* Assignment:
Among the records, which lines include "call"? List them.

Dataset excerpts

»»

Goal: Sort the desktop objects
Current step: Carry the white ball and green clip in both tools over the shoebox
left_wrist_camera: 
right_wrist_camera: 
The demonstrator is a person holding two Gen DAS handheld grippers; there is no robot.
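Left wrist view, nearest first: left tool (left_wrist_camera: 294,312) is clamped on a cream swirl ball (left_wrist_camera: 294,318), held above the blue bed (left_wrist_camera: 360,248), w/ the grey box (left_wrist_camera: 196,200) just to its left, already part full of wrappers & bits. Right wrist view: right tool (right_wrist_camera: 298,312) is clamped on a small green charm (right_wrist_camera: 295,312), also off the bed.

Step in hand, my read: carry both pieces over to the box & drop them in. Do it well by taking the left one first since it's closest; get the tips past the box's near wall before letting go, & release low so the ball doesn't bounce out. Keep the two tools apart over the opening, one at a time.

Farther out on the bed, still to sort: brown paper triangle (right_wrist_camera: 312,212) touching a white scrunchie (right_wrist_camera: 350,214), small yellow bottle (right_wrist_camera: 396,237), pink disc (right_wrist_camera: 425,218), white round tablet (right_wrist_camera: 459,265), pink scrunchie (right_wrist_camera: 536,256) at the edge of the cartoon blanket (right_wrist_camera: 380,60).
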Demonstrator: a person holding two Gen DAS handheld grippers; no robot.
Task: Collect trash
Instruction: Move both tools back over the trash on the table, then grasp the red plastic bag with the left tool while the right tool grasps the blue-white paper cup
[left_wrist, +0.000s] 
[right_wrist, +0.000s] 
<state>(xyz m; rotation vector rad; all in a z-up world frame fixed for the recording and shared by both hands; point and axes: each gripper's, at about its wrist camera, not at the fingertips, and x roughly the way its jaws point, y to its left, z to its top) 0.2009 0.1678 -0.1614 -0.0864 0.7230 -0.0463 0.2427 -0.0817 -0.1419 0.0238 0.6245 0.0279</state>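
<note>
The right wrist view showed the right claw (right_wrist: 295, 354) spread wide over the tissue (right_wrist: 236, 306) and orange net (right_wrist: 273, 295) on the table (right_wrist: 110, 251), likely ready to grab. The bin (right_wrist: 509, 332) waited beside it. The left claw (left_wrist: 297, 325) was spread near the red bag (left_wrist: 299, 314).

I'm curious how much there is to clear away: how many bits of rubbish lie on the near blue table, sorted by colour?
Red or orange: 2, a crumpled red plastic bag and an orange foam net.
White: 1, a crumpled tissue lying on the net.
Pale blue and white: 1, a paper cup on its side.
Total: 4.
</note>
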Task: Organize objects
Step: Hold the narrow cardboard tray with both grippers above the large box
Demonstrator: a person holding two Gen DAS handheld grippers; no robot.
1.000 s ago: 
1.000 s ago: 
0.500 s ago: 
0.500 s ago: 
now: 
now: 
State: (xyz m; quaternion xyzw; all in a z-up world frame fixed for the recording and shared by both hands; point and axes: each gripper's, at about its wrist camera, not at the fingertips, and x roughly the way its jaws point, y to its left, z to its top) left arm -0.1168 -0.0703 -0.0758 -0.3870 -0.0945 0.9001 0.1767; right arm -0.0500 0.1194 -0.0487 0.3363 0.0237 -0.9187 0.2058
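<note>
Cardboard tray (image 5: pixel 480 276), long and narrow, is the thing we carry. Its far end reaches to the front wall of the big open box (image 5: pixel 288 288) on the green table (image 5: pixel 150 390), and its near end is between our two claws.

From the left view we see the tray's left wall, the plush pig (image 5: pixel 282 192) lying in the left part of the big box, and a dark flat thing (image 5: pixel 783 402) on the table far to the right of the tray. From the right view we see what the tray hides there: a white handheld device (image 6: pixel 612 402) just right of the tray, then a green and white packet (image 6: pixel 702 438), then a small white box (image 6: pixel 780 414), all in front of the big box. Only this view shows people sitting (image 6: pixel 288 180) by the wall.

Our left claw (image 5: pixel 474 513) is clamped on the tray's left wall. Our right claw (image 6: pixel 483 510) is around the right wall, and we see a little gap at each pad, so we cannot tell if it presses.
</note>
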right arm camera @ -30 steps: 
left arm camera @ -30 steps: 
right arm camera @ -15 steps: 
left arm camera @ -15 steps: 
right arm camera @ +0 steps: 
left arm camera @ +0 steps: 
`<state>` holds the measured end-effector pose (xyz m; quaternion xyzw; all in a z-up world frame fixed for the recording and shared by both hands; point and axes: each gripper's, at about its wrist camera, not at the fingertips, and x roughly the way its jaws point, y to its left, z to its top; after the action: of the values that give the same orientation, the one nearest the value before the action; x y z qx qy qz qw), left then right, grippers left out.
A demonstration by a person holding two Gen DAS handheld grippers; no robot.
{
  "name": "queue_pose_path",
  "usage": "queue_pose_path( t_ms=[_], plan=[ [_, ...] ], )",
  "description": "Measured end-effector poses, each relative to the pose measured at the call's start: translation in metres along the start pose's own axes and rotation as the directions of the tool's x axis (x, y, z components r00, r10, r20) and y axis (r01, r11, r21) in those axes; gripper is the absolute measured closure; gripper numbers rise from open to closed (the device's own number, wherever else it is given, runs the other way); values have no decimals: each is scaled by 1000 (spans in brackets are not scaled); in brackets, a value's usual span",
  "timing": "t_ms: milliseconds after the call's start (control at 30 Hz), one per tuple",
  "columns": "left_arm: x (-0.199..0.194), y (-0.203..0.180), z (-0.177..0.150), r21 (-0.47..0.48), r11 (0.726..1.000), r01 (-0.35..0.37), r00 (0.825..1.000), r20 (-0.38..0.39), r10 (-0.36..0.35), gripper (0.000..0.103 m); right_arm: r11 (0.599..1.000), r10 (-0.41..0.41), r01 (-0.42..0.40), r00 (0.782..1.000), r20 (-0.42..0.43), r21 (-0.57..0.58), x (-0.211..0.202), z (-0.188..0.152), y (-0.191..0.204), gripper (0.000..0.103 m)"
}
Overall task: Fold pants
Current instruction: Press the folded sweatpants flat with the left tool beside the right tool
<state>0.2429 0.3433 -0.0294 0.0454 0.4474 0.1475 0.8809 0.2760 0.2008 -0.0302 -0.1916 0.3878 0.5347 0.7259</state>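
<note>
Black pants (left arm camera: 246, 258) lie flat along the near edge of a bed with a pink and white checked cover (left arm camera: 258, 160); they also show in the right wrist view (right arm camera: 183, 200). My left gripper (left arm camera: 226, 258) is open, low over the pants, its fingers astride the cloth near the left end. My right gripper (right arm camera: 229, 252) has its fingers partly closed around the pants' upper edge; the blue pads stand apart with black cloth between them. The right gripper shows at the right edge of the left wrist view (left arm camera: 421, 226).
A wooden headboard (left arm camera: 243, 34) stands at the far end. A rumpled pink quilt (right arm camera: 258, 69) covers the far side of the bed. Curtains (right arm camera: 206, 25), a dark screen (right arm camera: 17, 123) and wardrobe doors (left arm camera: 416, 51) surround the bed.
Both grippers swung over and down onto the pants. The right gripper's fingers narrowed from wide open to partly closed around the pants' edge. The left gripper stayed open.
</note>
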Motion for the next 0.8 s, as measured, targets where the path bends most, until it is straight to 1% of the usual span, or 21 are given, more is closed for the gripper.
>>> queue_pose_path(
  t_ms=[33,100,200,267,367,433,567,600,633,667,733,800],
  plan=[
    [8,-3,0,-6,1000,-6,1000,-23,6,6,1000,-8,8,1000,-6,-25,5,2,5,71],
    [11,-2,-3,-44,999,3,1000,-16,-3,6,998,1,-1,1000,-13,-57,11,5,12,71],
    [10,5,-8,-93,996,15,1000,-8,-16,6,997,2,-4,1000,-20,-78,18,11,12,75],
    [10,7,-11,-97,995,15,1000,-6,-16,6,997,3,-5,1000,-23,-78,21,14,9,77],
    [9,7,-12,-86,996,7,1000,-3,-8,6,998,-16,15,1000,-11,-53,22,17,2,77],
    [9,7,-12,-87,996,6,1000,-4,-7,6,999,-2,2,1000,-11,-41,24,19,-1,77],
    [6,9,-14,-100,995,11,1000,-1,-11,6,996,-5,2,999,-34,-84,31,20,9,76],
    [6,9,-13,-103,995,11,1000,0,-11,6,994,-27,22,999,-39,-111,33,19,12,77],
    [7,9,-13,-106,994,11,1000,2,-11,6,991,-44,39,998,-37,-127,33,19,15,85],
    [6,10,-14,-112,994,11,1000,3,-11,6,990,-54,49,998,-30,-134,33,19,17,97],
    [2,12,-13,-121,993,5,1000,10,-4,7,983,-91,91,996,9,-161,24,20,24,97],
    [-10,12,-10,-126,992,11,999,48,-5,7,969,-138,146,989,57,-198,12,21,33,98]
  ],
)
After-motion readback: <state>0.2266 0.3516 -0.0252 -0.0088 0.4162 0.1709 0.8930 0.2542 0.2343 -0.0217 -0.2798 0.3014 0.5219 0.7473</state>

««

* Reply:
  "description": "Measured end-effector poses, each relative to the pose measured at the call's start: translation in metres along the start pose's own axes and rotation as the directions of the tool's x axis (x, y, z components r00, r10, r20) and y axis (r01, r11, r21) in those axes; gripper is the absolute measured closure; gripper numbers rise from open to closed (the device's own number, wherever else it is given, runs the other way); values have no decimals: each is scaled by 1000 (spans in brackets are not scaled); in brackets, a value's usual span",
  "timing": "t_ms: milliseconds after the call's start (control at 30 Hz), one per tuple",

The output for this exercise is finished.